Following my 70th birthday party in The Plough Inn at Wolvercote, I stumbled through some half-prepared, half-enunciated, half-baked thoughts that may have left the company confused (or at least half-confused). I try to enunciate those thoughts here.

One of the words I had scribbled on a scrap of paper was 'Pinnacles'. The thought there was that I was not going to attempt to summarize my life in terms of achievements or great moments. Of course I had my moments; in research and in family life. But I remember the depression I caused my father simply by asking him to note down the salient features of his life in case we forgot details when he could no longer correct us. He jotted down some notes, but that threw a pall over his spirits, which hung over him for weeks. A keen reader of biographies, he emphatically rejected the idea of a biography of his own life. Similarly, I remembered my reflex rejoinder to my son Richard when we were discussing "You and Your Research" by Dr. Richard W. Hamming (and Medawar's "Advice to a young scientist"), for I said that doing significant science, while admirable, is not the only worthwhile life-aim or life-justification. As a retired scientist I do not want to count my publications or rank my contributions. I seek my justification elsewhere. Jean Anne said she thought of me as a basically cheerful or contented person, which gratified me.  I would like to see myself that way too, for lurking right behind me is the black shadow of failure, the 'nearly made it' man, the too lazy, self-complacent, or forgetful man. I awake from more dreams of failure than dreams of success. But I rather deliberately look the other way; and furthermore I advocate that others do likewise. I like to count as the pinnacles of my happiness and ground of my gratitude that myriad upon myriad of exquisite moments that life can offer most of us, like opening an apple, or seeing a flock of starlings or feeling rain on one's face. They are too many to count, but not too many to savour; and the savouring can fill the day, the year, the life.
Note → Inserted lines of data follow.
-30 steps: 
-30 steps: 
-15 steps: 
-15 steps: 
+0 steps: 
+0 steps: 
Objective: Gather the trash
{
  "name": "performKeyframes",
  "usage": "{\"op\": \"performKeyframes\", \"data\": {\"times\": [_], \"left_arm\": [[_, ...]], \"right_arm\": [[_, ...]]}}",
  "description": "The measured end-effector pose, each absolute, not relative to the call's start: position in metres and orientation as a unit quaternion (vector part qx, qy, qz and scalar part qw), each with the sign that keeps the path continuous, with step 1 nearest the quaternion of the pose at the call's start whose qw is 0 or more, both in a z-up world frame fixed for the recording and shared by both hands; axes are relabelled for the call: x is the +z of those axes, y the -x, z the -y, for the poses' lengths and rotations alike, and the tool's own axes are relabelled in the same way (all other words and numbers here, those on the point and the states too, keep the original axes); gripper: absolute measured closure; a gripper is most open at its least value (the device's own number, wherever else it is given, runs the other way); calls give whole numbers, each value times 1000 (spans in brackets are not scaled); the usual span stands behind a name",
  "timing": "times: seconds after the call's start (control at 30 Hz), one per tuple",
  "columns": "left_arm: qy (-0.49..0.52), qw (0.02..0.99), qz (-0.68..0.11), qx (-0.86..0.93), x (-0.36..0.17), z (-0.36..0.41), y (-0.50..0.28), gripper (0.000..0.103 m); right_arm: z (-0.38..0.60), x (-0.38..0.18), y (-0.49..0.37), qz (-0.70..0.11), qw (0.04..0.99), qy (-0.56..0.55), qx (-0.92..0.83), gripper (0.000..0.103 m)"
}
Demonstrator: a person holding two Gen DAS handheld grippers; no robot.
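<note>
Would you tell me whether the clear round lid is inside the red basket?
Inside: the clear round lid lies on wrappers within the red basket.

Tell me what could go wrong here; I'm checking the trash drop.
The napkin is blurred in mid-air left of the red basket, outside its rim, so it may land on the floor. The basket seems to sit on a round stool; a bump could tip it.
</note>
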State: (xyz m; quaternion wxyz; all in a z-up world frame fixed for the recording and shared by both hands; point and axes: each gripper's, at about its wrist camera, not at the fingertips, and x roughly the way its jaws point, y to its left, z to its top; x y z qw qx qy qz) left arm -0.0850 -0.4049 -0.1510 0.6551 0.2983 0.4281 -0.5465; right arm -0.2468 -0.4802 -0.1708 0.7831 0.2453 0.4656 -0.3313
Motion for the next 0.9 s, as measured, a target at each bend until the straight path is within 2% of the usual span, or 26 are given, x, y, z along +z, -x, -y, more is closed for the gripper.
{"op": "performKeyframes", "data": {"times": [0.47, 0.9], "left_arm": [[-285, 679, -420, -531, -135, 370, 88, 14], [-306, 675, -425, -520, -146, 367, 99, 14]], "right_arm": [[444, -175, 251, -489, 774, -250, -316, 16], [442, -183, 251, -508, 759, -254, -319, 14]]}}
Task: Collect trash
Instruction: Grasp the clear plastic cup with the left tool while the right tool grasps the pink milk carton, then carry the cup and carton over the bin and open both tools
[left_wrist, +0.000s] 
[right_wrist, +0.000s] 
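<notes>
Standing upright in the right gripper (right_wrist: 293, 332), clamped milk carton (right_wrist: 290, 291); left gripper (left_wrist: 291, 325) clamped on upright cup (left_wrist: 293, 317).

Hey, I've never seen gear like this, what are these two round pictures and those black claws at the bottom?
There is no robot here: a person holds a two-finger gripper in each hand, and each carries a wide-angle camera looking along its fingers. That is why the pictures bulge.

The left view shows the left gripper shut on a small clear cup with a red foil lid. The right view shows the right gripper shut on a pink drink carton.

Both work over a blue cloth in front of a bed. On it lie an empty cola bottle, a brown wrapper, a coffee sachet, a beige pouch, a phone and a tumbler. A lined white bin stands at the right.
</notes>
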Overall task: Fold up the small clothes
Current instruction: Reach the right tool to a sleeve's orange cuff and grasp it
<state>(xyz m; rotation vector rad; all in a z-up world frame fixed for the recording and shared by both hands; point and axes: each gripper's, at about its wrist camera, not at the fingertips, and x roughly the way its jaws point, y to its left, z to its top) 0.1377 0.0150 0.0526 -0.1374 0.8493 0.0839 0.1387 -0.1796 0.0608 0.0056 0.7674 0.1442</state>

I tried to say something about my un-analysed desire to introduce my family to my friends and friends to family; my yearning for a circle (like the Bloomsbury Set) which had not just the spokes but also the rim of the wheel; a fellowship. Perhaps I uniquely enjoyed my few years as a fellow of Clare College for that reason; a fellowship entirely without competitiveness, great scholars who cheerfully sat down with young research fellows with the shared aim of mutual enjoyment and common improvement.

I wonder if I managed to deliver my message.